Keine Sommerpause für das »Parlament der Körper«

Keine Sommerpause für das »Parlament der Körper«

TIM SOMMER, CHEFREDAKTEUR

chefredaktion@art-magazin.de

  • Drei Kuratoren, drei Konzepte: Adam Szymczyk macht aus der documenta 14 ein Anti-Ereignis, Christine Macel setzt bei der Venedig-Biennale auf die Kraft der Kunst und Britta Peters, Kasper König und Marianne Wagner in Münster auf das Einzelwerk im Stadtraum

LIEBE LESERIN, LIEBER LESER,

in eine seltsame Lage hat Adam Szymczyk uns Kunstjournalisten gebracht. Normalerweise trennen wir sauber zwischen neutralem Vorbericht und kritisieren erst, wenn wir eine Ausstellung auch gesehen haben. Aber hier, so zwischen Vernissage und Vernissage? In Athen (Bericht ab Seite 68) haben wir schließlich erst die halbe documenta gesehen – und wir fühlen uns wie Theaterkritiker, die schon in der Pause die Rezension durchgeben sollen, unsicher, wie sich Stück, Besetzung und Inszenierung in Kassel am Ende fügen werden. Zwischen Posse und Tragödie ist noch alles möglich, übrigens auch ein veritabler Flop.

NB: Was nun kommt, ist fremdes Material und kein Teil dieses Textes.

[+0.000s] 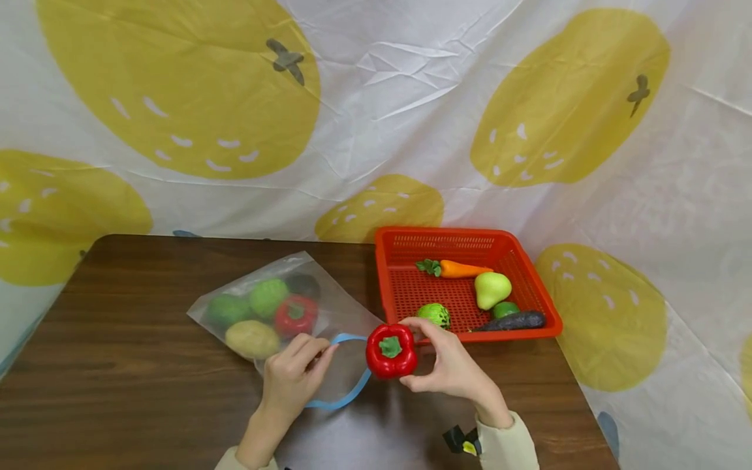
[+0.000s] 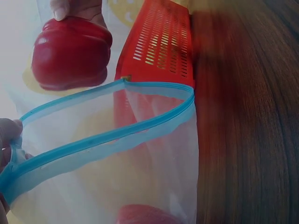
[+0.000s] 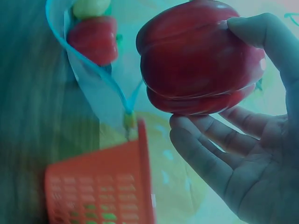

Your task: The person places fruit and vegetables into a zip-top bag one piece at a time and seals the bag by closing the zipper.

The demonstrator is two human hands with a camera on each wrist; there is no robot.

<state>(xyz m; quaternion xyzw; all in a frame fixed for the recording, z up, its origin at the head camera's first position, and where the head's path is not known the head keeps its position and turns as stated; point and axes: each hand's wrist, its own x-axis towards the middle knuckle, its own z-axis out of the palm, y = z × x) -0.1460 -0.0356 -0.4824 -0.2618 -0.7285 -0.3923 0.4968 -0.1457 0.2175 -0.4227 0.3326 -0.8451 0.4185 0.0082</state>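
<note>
My right hand [image 1: 449, 362] holds a red bell pepper [image 1: 391, 351] with a green stem between thumb and fingers, beside the mouth of a clear zip bag [image 1: 346, 313]. The bag's blue zip edge [image 2: 107, 133] stands apart in a loop in the left wrist view. My left hand [image 1: 294, 372] pinches that edge at its near left side. Inside the bag lie another red pepper [image 1: 296, 315], a yellowish potato-like piece [image 1: 252, 339] and several green pieces [image 1: 268, 298]. In the right wrist view the held pepper [image 3: 196, 58] is above the bag's opening.
A red plastic basket [image 1: 470, 236] stands at the back right. It contains a carrot [image 1: 464, 269], a green pear [image 1: 492, 290], a dark eggplant-like piece [image 1: 517, 320] and green round pieces [image 1: 435, 314]. A patterned cloth [image 1: 364, 130] hangs behind the brown table [image 1: 129, 339].
</note>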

Wenn man Adam Szymczyks düsteres Vorwort zum d14-Reader als Programmheft liest, kann man mit ihm an der schieren Unmöglichkeit verzweifeln, heute noch eine documenta zu machen. In seiner apokalyptischen Weltsicht sind wir alle in die Fänge einer neoliberalen, neokolonialen Kriegsmaschine geraten, der man nicht mit einer klassischen, normativen Überblicksausstellung entgegentreten kann, sondern nur als Bewegung, als »diverses, sich stets wandelndes, transnationales und antiidenditäres Parlament der Körper , bestehend aus allen Körpern, die in der documenta 14 zusammenkommen, um dann wieder auseinanderzugehen und andere Parlamente zu bilden, andere Instanzen der destituierenden Macht.« Eine »Instanz der absetzenden Macht« will diese Szymczyk-documenta also sein, ein anarchistisches Anti-Ereignis, bei dem die Künstler nicht sonderlich wichtig genommen werden.

Zwei weitere Regiekonzepte treten in diesem Sommer dagegen an: Christine Macels »Viva Arte Viva«-biennale in Venedig (art 5/2017), die ganz optimistisch auf die Lebenskraft der Kunst an sich vertraut. Und skulptur-projekte münster (ab Seite 84), die allein aus dem Einzelwerk des einzelnen Künstlers Kraft und Leben gewinnen. Was sich am Ende als naiver Ansatz, was als genial entpuppt – wir werden sehen.

So, und nun wieder hinein, in den Hauptakt dieses Kunstsommers. Der Vorhang hebt sich für uns frisch vom Publikum zum »Parlament der Körper« beförderten Kunstliebhaber – die hoffentlich auch genügend Geist und Urteilskraft besitzen!